== Segment start ==
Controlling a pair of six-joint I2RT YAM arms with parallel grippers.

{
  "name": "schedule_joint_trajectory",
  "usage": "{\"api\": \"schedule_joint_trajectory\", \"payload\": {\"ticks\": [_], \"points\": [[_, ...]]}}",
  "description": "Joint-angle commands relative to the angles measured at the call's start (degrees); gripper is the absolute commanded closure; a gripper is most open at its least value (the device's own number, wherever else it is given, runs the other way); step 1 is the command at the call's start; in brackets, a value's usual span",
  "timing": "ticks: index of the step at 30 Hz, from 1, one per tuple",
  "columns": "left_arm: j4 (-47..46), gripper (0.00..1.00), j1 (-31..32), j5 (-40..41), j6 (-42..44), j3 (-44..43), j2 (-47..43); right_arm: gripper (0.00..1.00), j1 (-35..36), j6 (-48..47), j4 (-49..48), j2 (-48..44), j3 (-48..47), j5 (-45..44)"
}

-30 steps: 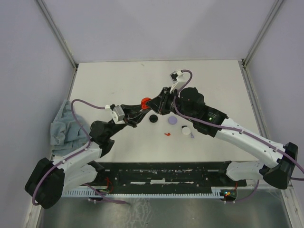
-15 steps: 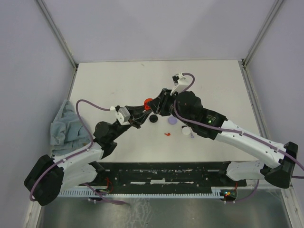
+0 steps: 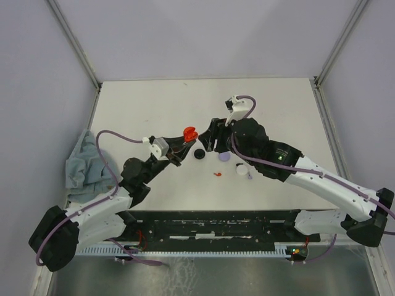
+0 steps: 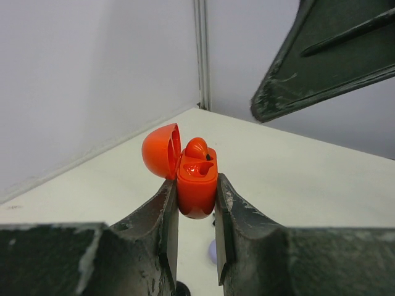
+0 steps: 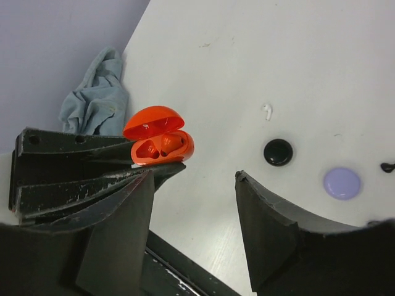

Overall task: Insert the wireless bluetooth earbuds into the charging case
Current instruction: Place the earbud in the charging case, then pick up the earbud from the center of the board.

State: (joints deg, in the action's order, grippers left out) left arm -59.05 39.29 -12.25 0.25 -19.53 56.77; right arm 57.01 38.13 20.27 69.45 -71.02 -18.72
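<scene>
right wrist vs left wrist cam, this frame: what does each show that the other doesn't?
Right wrist only: the grey cloth, a loose white earbud on the table, and the gap of the open, empty right pincer.
Left wrist only: both fingers of the left pincer pressed against the case's sides, plus the wall corner.
Both: the red charging case, lid open, clamped in the left pincer.

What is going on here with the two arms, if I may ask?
The left gripper holds a red charging case with its lid open, and one red earbud sits in it. The right gripper hangs open and empty beside the case. A second red earbud lies on the table, near a black case and a lavender case.
</scene>
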Motion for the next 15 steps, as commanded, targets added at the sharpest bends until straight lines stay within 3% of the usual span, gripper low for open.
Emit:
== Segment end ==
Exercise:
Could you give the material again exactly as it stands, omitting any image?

Answer to this task:
Controlling a pair of six-joint I2RT YAM arms with parallel grippers.

{
  "name": "schedule_joint_trajectory",
  "usage": "{\"api\": \"schedule_joint_trajectory\", \"payload\": {\"ticks\": [_], \"points\": [[_, ...]]}}",
  "description": "Joint-angle commands relative to the angles measured at the call's start (degrees); gripper is the absolute commanded closure; a gripper is most open at its least value (the device's own number, wherever else it is given, runs the other way); step 1 is the command at the call's start; in brackets, a value's usual span",
  "timing": "ticks: index of the step at 30 Hz, from 1, one per tuple",
  "columns": "left_arm: j4 (-47..46), gripper (0.00..1.00), j1 (-31..32), j5 (-40..41), j6 (-42..44), j3 (-44..43), j2 (-47..43); right_arm: gripper (0.00..1.00), j1 (-35..36), j6 (-48..47), j4 (-49..48), j2 (-48..44), j3 (-48..47), j5 (-45..44)"
}

-30 steps: 
-15 steps: 
+0 steps: 
+0 steps: 
+0 steps: 

Overall task: Insert the wireless bluetooth earbuds into the charging case
Current instruction: Place the earbud in the charging case, then pick up the earbud from the center of the board.

State: (joints deg, in the action's order, grippers left out) left arm -59.05 39.29 -12.25 0.25 -19.53 56.77; right arm 57.01 38.13 20.27 69.45 -71.02 -18.72
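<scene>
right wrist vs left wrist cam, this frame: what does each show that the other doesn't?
Right wrist only: the grey cloth, a loose white earbud on the table, and the gap of the open, empty right pincer.
Left wrist only: both fingers of the left pincer pressed against the case's sides, plus the wall corner.
Both: the red charging case, lid open, clamped in the left pincer.

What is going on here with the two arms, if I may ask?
The left gripper holds a red charging case with its lid open, and one red earbud sits in it. The right gripper hangs open and empty beside the case. A second red earbud lies on the table, near a black case and a lavender case.
</scene>
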Motion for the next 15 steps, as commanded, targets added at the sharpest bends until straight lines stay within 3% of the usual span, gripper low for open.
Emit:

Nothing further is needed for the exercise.